Final project
Materials from class on Saturday, July 11, 2020
Overview
- Review the project requirements. Project is required for credit-seeking students and optional for guests
- Sign up for the final project at the BIOS691 Final project sign-up form, due 06/19/2020
- Teams of two are encouraged - both teammates should agree and sign up
- Project proposal submission due 06/26/2020
- Final project submission due 07/12/2020
- Ask questions by e-mail
Data
- Register on kaggle.com
- Select and enter one of the completed Kaggle competitions based on topics/code learned in-class. Examples:
- Kannada MNIST - handwritten digit recognition written using the Kannada script
- Kuzushiji Recognition - transcribe ancient Kuzushiji into contemporary Japanese characters
- Aerial Cactus Identification - determine whether an image contains a columnar cactus
- Movie Review Sentiment Analysis - classify the sentiment of sentences from the Rotten Tomatoes dataset
- Dog Breed Identification - determine the breed of a dog in an image
- Explore Kaggle datasets for other interesting projects
- Consult with the instructor if you would like to use your own data
Proposal Submission (due 06/26/2020)
- Register on GitHub. Learn about GitHub in the section 4 - Git and GitHub of the Reproducible research tools
- Create a repository for your project
- If teamwork, add your teammate as a collaborator
- Add README file describing the selected project. Address the following points:
- Data type (numerical, text, or images), link to the data source
- Problem type (binary or multiclass classification, regression)

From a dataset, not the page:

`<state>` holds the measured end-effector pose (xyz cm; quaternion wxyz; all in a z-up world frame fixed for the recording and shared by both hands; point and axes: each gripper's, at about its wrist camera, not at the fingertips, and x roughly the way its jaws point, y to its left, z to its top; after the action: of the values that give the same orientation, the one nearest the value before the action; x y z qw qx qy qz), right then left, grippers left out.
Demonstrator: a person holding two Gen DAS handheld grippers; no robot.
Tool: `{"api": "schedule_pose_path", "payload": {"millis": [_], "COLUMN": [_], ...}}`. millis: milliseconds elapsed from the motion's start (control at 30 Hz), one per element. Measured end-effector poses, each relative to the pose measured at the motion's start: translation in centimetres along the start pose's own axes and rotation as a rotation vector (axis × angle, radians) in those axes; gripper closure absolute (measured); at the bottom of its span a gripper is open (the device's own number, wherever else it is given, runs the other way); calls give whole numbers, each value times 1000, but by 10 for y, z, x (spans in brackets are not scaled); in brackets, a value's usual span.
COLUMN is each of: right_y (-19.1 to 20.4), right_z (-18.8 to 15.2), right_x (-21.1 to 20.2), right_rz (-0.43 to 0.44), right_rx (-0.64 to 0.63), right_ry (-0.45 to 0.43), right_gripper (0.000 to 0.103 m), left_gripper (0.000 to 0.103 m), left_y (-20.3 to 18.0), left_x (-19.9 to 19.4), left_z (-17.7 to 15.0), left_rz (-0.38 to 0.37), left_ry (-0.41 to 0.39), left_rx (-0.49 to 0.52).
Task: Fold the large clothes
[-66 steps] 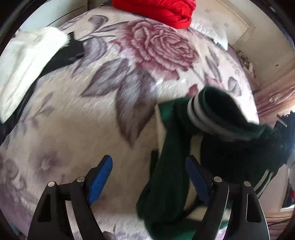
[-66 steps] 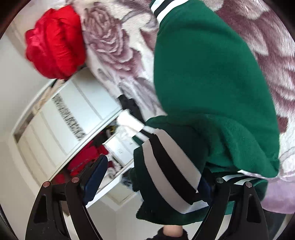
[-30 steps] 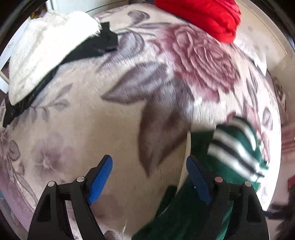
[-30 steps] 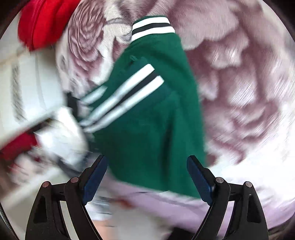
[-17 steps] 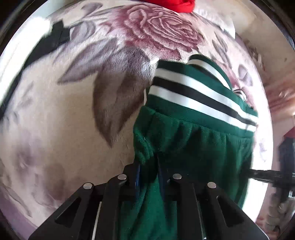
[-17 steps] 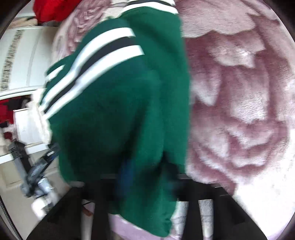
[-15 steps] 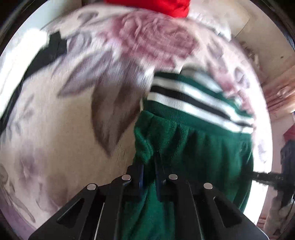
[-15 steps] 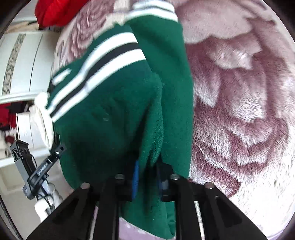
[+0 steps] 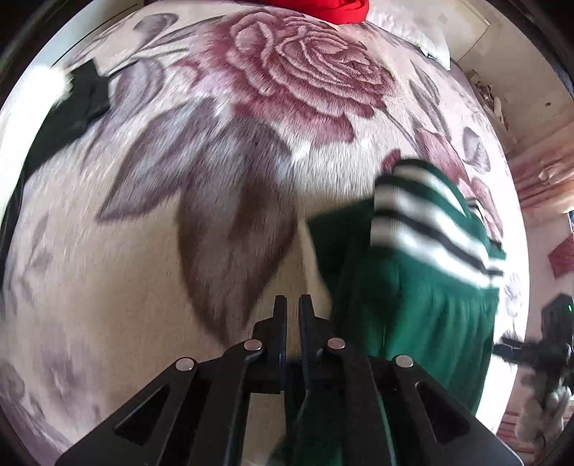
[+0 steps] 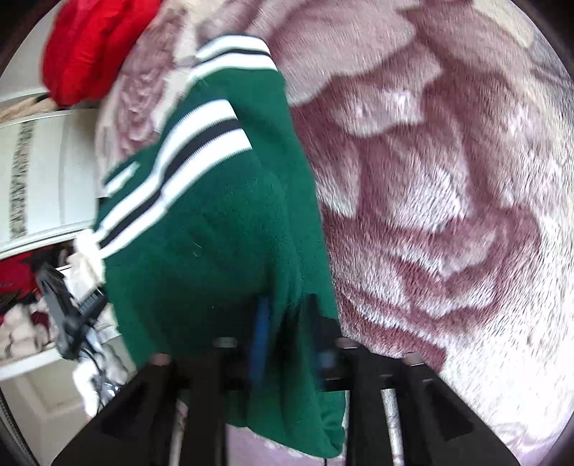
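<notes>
A green sweater [image 9: 423,315] with white and black striped cuffs lies bunched on the rose-patterned blanket [image 9: 222,179], at the right of the left wrist view. My left gripper [image 9: 292,304] is shut, its fingers nearly touching, with no cloth seen between them; the sweater hangs just to its right. In the right wrist view the sweater [image 10: 215,233] fills the left and centre. My right gripper [image 10: 283,315] has its jaws close together on the sweater's edge, blurred by motion.
A red garment [image 9: 323,9] lies at the far edge of the bed, also in the right wrist view [image 10: 93,46]. A black and white garment [image 9: 68,107] lies at the left. A white wardrobe [image 10: 39,172] stands beside the bed.
Both grippers closed on the sweater about half a second ago. Since then the sweater has slid right, out of my left fingers. My right gripper still pinches it.
</notes>
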<state>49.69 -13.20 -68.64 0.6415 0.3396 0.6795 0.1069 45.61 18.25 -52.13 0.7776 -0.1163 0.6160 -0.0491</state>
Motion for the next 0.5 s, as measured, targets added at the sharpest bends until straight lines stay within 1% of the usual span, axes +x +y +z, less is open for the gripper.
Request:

- Proposed network architecture (feed-forward, CNN, RNN, etc.), testing multiple architectures encouraged
Solution
- Create your code in RMarkdown
- Describe and implement data download and processing
- Select, justify, and implement a network architecture suitable for the data
- Train and evaluate the performance of the network
- Tweak network architecture, add regularization, if needed, to improve model performance
- Explain all steps, describe the achieved performance
Many Kaggle competitions allow for late submissions in the form of text files with, e.g., samples and predicted classes. Such submissions will be benchmarked against previous submissions, and you will be able to compare how your model performs with respect to previous solutions.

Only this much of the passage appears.